> [Work instruction]
Which lines of the entries contain the word "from"? Please list them.

> [Records for processing]
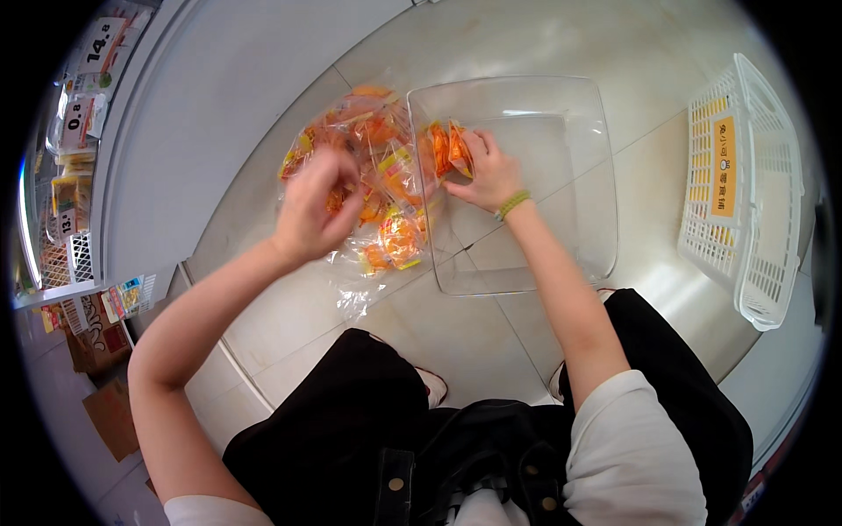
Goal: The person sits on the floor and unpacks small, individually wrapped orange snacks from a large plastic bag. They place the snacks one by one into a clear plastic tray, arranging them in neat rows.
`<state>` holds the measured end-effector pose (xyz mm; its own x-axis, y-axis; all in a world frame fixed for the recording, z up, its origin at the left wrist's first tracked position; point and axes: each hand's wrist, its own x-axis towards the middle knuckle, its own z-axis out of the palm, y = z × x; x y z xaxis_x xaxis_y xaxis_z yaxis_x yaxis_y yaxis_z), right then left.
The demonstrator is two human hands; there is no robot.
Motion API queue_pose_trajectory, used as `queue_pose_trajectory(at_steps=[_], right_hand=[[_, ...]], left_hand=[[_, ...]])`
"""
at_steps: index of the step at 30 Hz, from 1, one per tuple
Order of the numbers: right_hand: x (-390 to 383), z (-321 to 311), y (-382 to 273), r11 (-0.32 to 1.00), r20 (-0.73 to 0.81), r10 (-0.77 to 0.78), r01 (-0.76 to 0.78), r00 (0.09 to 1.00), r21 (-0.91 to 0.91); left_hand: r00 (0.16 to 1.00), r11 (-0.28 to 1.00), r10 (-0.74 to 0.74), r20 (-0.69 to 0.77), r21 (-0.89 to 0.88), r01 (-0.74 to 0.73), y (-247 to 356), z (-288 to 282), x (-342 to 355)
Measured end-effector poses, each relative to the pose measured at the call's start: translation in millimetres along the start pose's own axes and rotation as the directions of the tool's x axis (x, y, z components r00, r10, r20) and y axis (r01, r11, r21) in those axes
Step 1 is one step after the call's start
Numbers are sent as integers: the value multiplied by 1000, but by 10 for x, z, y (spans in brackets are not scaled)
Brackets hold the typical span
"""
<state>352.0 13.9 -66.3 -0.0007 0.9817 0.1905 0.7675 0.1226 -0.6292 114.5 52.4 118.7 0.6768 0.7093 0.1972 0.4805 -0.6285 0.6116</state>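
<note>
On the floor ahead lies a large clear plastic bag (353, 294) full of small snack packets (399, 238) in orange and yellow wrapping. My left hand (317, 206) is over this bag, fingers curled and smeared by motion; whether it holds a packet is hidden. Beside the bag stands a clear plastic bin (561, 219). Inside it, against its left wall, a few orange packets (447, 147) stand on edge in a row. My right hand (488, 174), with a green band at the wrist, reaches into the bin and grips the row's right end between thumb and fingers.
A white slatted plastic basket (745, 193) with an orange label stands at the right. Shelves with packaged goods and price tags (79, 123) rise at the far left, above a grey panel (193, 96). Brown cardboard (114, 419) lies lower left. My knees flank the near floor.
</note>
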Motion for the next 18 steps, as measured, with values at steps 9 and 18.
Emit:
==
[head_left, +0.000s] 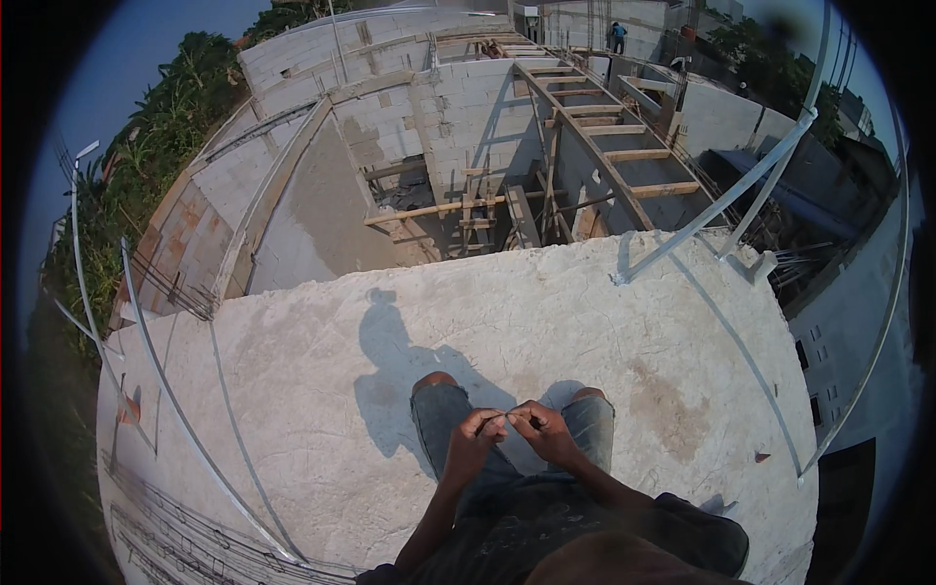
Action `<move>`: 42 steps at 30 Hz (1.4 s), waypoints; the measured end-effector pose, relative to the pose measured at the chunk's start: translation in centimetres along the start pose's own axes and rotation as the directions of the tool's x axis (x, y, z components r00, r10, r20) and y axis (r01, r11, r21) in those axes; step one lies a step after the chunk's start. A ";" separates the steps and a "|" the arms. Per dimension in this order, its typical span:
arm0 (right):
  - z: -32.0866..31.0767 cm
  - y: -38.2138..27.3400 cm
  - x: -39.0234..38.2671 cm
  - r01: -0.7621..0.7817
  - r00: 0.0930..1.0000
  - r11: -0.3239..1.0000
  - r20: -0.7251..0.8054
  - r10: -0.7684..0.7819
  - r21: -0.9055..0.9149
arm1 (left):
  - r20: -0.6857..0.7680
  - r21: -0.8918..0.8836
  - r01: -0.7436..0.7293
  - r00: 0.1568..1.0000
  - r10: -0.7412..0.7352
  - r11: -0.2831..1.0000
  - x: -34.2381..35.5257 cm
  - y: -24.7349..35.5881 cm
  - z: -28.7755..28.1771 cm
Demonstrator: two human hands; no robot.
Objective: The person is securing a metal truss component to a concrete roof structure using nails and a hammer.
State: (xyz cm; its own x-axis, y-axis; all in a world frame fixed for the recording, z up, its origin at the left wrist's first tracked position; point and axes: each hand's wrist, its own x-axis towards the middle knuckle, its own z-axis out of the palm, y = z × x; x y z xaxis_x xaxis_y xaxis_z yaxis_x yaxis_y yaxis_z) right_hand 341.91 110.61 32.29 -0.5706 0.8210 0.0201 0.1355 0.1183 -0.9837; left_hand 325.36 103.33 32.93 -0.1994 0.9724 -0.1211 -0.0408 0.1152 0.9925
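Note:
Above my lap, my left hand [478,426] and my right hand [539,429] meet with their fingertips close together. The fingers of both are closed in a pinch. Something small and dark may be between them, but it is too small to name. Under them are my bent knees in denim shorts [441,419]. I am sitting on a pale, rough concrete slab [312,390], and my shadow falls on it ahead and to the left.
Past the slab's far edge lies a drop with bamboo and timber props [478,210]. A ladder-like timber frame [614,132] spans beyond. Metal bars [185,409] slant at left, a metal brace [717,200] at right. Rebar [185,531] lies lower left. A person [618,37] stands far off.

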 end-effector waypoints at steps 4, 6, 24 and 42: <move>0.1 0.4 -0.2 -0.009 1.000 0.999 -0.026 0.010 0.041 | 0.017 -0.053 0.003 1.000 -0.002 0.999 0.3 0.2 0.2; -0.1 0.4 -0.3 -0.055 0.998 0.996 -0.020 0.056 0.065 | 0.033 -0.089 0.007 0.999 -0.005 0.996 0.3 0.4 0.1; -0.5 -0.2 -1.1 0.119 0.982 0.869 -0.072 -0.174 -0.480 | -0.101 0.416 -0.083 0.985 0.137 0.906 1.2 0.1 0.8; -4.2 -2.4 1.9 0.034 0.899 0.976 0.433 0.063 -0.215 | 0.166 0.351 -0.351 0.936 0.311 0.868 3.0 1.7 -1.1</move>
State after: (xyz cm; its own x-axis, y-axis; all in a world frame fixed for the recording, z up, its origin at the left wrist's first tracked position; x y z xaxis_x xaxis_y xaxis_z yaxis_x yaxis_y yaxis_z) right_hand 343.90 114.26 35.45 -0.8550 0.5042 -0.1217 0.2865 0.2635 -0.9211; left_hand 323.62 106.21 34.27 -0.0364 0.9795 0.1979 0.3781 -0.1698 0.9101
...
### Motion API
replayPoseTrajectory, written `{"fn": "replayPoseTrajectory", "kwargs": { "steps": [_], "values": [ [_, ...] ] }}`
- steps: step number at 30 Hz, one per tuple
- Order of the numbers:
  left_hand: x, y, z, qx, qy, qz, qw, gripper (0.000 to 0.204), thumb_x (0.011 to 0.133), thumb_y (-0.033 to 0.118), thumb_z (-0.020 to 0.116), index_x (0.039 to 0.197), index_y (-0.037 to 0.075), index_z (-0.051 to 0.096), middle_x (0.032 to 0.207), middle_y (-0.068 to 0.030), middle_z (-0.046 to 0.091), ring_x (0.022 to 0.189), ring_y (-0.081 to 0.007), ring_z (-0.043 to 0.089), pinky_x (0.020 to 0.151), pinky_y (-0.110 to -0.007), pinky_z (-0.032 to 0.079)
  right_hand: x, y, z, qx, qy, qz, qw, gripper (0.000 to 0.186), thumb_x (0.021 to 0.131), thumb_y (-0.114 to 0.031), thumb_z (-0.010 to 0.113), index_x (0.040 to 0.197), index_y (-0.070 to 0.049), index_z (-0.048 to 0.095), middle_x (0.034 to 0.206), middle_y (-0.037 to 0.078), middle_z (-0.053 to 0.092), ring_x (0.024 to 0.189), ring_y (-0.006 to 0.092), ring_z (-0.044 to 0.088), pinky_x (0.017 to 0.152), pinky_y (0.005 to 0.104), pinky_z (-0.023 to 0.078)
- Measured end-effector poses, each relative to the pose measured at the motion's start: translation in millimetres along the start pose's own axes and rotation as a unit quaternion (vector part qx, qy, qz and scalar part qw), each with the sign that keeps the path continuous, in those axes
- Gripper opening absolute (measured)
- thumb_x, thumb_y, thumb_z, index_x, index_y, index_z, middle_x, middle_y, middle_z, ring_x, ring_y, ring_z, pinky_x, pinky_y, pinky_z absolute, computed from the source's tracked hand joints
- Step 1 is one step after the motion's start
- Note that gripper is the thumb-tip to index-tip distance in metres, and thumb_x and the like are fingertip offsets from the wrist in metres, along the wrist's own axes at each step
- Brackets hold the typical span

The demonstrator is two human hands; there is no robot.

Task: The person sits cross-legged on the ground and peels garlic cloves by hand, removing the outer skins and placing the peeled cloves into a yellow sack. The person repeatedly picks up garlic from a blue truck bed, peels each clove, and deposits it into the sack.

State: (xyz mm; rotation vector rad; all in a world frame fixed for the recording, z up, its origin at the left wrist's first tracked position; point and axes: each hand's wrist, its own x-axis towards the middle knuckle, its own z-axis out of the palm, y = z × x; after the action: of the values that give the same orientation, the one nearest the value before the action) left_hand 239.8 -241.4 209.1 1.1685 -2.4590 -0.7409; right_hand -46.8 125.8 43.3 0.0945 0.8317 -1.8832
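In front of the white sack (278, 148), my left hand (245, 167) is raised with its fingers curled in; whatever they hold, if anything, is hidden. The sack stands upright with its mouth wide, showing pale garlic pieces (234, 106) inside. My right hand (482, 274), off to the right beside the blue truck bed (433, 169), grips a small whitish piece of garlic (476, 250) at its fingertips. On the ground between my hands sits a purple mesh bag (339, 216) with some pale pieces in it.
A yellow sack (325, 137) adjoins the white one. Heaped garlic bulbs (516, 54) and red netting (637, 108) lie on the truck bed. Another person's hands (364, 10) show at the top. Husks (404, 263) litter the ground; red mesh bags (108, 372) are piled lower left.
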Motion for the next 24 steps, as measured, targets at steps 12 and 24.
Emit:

> [Answer space]
Goal: The person sits on the floor and unpacks small, individually wrapped orange snacks from a large plastic bag. They place the snacks one by one into a clear plastic tray, arranging them in neat rows.
at_steps: index of the step at 30 Hz, from 1, one per tuple
- thumb_x, thumb_y, thumb_z, index_x, index_y, index_z, middle_x, middle_y, middle_z, ring_x, ring_y, ring_z, pinky_x, pinky_y, pinky_z absolute, computed from the source's tracked hand joints
- Note that gripper is the thumb-tip to index-tip distance in metres, and thumb_x and the like are fingertip offsets from the wrist in metres, along the wrist's own axes at each step
Task: The person sits cross-legged on the ground and peels garlic cloves by hand, removing the outer skins and placing the peeled cloves into a yellow sack. The person repeatedly picks up garlic from a blue truck bed, peels each clove, and deposits it into the sack.

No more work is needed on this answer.